車対車の事故において、わずか数キロの低速であっても、相手が人身事故として届け出れば、法律上は「人身事故」として処理される可能性があります。「痛くも痒くもないのに人身?」と感じる場面は少なくありません。本記事では、軽微な接触事故でも人身事故になる理由や、取消が可能かどうか、保険会社や弁護士の対応について詳しく解説します。
人身事故とは?物損事故との違い
人身事故とは、事故により「人が負傷した」とされるケースで、交通事故証明書も「人身」として発行され、加点や罰金などの行政処分・刑事処分の対象になります。一方、物損事故では車両や物の破損のみが対象で、基本的に運転者への処分はありません。
相手が病院を受診し、診断書を提出した場合、警察が人身事故扱いに切り替える義務が生じるため、運転者が「怪我はないはず」と思っていても、状況は変わります。
2〜3km/hでも人身扱いになる理由
衝撃が軽微であっても、むち打ちなどの症状は翌日以降に出る可能性があります。そのため、スピードや衝撃の大きさがそのまま人身事故か否かの基準になるわけではありません。
実際には、事故直後に相手が「大丈夫」と言っていたにもかかわらず、数日後に首や肩の痛みを訴え、医師が診断書を出すことで人身事故に切り替わるケースは少なくありません。
人身事故の取消は可能?どのように対応するか
原則として、相手が診断書を提出して警察が受理した場合、人身事故の取消は困難です。ただし、相手が協力的で診断書を撤回したい意向があれば、物損事故に戻る可能性もゼロではありません。
取消が認められる可能性があるのは次のようなケースです。
- 相手が誤解して人身で届け出たことを認める
- 医師の診断が誤診だったことが明らかになる
- 警察への届出が完了していない初期段階
ただし、いずれもハードルは高く、加害者側だけの申し出で取消されることは基本的にありません。
保険会社や調査会社はどこまで調べる?
保険会社は、被害者の通院状況・治療内容・事故状況を調査し、必要であれば示談交渉を通じて過失割合や賠償額を調整します。人身事故で慰謝料や治療費が請求される場合、専門の調査会社(アジャスター)が派遣され、事故車両の損傷や医療記録を確認することもあります。
もし「実際には怪我をしていないのでは?」という疑問がある場合、保険会社に医学的な調査(医療照会)を依頼することも可能です。
弁護士に相談すべきケースとは?
以下のような状況であれば、弁護士の関与が効果的です。
- 相手が不当に人身扱いを主張していると感じる
- 刑事処分(免停・罰金)を回避したい
- 慰謝料や通院日数に疑問がある
弁護士は、警察への対応や調査資料の入手、相手方との交渉などを代行してくれるため、専門的な反論をしたい場合は早期相談がカギとなります。
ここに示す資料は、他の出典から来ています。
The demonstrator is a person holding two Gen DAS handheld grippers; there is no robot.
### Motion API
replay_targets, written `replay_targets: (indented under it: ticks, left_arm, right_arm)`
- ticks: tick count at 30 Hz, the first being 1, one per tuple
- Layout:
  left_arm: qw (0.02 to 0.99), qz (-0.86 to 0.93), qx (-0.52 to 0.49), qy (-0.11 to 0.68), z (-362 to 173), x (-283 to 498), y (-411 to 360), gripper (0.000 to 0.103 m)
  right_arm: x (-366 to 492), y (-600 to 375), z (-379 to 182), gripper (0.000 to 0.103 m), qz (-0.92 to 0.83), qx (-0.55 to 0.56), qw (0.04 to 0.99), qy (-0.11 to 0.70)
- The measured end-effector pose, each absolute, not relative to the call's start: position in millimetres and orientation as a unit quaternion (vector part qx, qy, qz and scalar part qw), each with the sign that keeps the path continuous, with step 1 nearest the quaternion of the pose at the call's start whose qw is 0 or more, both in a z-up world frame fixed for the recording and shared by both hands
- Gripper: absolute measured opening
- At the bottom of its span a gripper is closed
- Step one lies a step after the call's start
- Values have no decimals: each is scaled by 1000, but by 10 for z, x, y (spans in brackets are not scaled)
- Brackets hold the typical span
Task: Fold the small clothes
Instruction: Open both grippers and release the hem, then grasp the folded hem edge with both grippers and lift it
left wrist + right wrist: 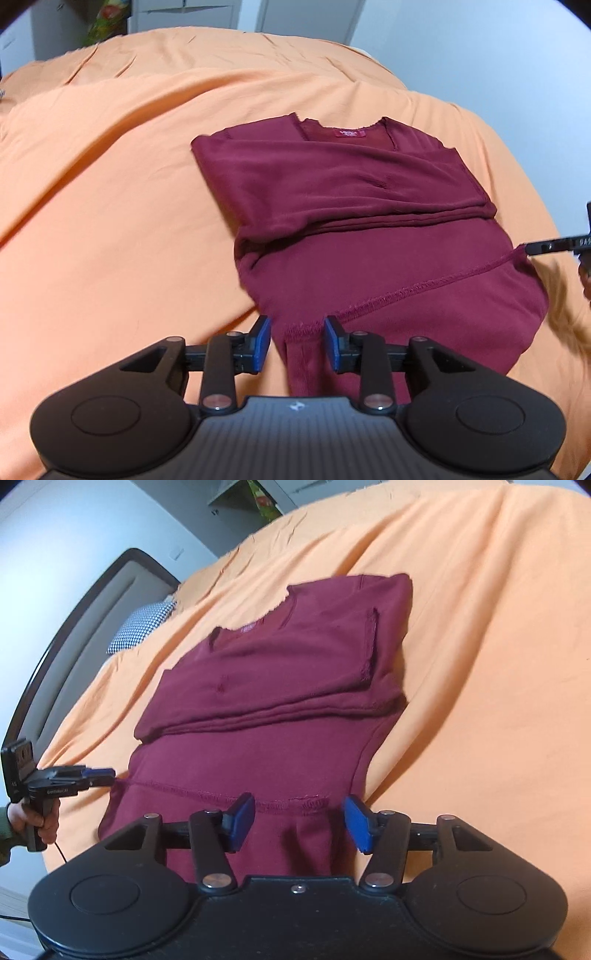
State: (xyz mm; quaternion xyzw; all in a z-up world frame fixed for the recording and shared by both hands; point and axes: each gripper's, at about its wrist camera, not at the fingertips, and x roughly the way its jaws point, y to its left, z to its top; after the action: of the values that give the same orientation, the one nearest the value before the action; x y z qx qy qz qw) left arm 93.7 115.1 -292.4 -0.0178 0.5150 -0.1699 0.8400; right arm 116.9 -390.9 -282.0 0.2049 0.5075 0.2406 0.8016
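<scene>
While the orange bed cover [110,192] spreads wide and soft under everything, it is also the first source of trouble, because it has long wrinkles and can slide or lift together with the cloth if a finger catches it. On it lies the maroon shirt [369,206], with its collar and label at the far end and its sides already folded in over the body, so a thick band crosses the middle; this loose stack may slip open if the near part is pulled unevenly. The hem seam [424,284] runs across the near end, between both tools. The left gripper [297,343] stands with its jaws apart around the near left corner of the hem, and the pads do not press the cloth. The right gripper [299,821] is also apart, over the hem at the right side, holding nothing. I judge that the next step is to take both corners and fold them toward the collar. If one side grips only the top layer, or the two hands rise at different speed, the fold will come out crooked.
</scene>
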Motion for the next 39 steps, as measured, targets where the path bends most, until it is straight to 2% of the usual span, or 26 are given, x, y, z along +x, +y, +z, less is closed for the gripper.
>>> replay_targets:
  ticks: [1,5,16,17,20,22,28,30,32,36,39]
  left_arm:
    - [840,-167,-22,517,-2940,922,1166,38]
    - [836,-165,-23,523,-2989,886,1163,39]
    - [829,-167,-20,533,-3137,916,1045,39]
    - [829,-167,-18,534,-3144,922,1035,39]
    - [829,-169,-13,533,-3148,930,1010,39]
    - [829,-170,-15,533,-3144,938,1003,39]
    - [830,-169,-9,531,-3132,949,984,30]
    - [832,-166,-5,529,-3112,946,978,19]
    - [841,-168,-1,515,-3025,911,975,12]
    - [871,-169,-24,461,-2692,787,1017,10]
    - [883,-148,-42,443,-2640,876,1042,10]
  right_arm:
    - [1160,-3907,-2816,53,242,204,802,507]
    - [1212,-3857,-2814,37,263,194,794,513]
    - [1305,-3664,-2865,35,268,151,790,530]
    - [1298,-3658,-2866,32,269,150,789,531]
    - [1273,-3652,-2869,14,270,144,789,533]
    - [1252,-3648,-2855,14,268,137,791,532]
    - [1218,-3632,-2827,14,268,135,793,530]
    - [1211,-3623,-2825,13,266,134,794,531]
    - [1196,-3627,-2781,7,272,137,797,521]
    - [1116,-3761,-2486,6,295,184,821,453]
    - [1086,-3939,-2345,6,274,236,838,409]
弁護士費用特約が自動車保険に付帯されている場合は、自己負担ゼロで相談・対応が可能な場合もあります。
まとめ:低速でも人身事故になることはある。対応は冷静に
時速2〜3kmの接触であっても、相手が怪我を主張すれば人身事故として扱われる可能性があります。取消は原則困難ですが、状況によっては交渉や証拠により争う余地もあります。
不当な申告や過大な請求があると感じたら、保険会社・調査会社と連携し、必要であれば弁護士に相談することで、冷静に対処していきましょう。